Issue 200 of SOCIALIST REVIEW Published September 1996 Copyright © Socialist Review

Wage Labour and Capital

In our series of revolutionary pamphlets we look at Marx's Wage Labour and Capital.

This little pamphlet first appeared as a series of articles for the Neue Rheinische Zeitung, the paper Karl Marx edited in Germany in 1848 and 1849, when revolution swept Europe. The articles are based on lectures Marx had given while in exile in Brussels in 1847 which he planned to write up. But in February 1848 revolution broke out in France and Marx was expelled from Belgium, so having to abandon the project.

In the pamphlet he set out to show why the two classes that had fought together in the revolution against the old feudal order ­ the bourgeoisie and the working class ­ had fundamentally opposed interests.

Marx's starting point was wages, the sum of money we get when we sell our capacity to work, our labour power, to the boss. Under capitalism labour power is a commodity like any other. Yet it is a very peculiar one. It comes attached to human beings who find little if any satisfaction in their work and whose 'real' life, stunted though it is, begins outside work ­ at home or in leisure activities.

Another peculiarity is that we do not sell ourselves once and for all (like slaves). We sell the boss part of our time ­ which is why the wage bargain looks like a contract between freely consenting adults.

However, this freedom conceals a different kind of slavery. We have no choice but to sell our labour power to the boss class, unless we are prepared to rot on the dole ­ and often we don't even have that 'choice'.

Furthermore, the wages we receive do not begin to represent the full value of what we produce for the boss. What determines the value of every commodity is the amount of socially necessary labour required to produce it. The value of wages is calculated in exactly the same way. It equals the amount of labour time needed to produce what it takes to keep us and our children alive. But we work several more hours a day. The value of what we produce in these extra hours is appropriated by the boss as his property.

So the apparently equal bargain of wages being exchanged for a given quantity of work turns out to be a totally unequal bargain: wages are the means whereby the boss makes workers work for nothing for most of the time.

This was the basis of Marx's argument as to why boss and worker do not share a common interest. The inevitability of conflict between the two is matched by the system that is also inevitably prone to conflict.

This runs counter to conventional wisdom. The defenders of the system claim that the market always brings discrepancies between supply and demand into equilibrium. If commodities are in short supply, prices rise and other capitalists rush in to meet demand (and make a profit). Eventually prices fall. If the market becomes glutted and prices then fall below what the commodities cost to produce, capitalists move into sectors where they can make a profit and the whole cycle begins again.

Wages, too, have to obey the market: any attempt to keep wages 'artificially' high will only lead to the costs of production being too high and workers pricing themselves out of a job.

Yet, as Marx pointed out, these fluctuations show the fundamentally anarchic nature of the system, not its harmoniousness. 'Like earthquakes, they cause bourgeois society to tremble to its foundations', and have produced in the last 150 years mass unemployment, famine, wars and ecological disaster.
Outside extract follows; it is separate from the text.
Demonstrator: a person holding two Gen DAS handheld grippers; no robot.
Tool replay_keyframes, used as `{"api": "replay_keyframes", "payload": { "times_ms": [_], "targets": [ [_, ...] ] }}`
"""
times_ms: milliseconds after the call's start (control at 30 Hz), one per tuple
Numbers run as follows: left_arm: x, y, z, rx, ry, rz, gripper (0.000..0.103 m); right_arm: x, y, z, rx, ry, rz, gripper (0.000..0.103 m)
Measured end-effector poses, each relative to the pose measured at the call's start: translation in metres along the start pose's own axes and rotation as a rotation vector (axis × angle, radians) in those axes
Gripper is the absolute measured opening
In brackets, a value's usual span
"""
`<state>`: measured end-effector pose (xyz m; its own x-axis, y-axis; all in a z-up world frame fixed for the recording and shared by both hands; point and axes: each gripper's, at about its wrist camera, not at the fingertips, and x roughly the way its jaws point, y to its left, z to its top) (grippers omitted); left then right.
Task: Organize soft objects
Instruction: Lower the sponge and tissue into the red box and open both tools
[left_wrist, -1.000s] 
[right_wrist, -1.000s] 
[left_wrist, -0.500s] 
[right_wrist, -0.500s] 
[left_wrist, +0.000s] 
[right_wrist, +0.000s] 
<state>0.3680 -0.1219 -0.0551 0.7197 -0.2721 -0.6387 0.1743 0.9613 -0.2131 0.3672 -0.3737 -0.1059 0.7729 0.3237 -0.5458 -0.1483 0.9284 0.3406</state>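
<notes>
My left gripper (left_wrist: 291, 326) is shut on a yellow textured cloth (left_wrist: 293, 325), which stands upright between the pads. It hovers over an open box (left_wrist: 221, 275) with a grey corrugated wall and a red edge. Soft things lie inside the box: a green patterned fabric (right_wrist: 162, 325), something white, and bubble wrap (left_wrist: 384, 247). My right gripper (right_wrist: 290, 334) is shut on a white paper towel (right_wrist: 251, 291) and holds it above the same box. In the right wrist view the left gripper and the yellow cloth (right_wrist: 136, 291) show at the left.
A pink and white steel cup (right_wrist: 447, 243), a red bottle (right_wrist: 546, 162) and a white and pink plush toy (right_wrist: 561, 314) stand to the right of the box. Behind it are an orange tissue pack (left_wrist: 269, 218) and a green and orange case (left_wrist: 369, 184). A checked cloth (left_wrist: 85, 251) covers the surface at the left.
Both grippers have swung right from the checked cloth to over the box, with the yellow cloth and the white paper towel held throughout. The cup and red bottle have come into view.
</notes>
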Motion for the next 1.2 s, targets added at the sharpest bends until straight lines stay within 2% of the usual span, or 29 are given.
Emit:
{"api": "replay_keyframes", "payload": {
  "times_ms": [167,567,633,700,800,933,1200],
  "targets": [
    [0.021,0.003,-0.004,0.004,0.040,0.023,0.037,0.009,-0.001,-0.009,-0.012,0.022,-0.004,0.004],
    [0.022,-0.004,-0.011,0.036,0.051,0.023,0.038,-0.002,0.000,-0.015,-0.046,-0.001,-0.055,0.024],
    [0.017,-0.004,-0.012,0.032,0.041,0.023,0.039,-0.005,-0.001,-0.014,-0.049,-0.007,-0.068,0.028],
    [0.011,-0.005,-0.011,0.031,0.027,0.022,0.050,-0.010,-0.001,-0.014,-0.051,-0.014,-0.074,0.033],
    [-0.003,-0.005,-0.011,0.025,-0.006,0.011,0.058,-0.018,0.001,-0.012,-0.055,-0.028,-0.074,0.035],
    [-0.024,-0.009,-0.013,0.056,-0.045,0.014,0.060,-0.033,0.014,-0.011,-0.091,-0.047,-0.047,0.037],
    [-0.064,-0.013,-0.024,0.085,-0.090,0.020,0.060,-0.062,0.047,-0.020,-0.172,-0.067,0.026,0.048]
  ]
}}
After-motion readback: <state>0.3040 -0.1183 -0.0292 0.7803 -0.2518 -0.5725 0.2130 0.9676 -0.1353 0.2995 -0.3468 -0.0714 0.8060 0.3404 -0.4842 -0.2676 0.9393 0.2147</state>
The tendency of capitalism, he argues, is to drive wages down to a minimum. Some have objected that this must be false: a worker today, with a mortgage, car and holiday in Spain, is not living on the poverty wages of Marx's day.

Marx does not deny that wages can rise. He makes the point that when capital grows so do wages. But the wealth of capital grows incomparably greater than the wealth of workers. So the tendency to keep wages to a minimum is relative to what is produced.

And in modern capitalism, the costs of reproduction are much higher than they were in Marx's time. Workers need to travel to work, to stay healthy, to remain literate.

The more workers sell their labour power, the more the power of capital grows at the expense of the workers, even if wages increase. Compared with the resources that can send human beings into space or multibillionaires whose wealth outstrips that of half the world, wages today are as much a minimum as they ever were.

The conclusion is obvious: only when workers take control of the means of production can they begin to live other than in the cramped conditions to which capitalism condemns them.

Unfinished though this pamphlet is, there exists no better or clearer introduction to Marx's economic ideas. The commitment to the struggle ­ our struggle ­ shines through every page he wrote.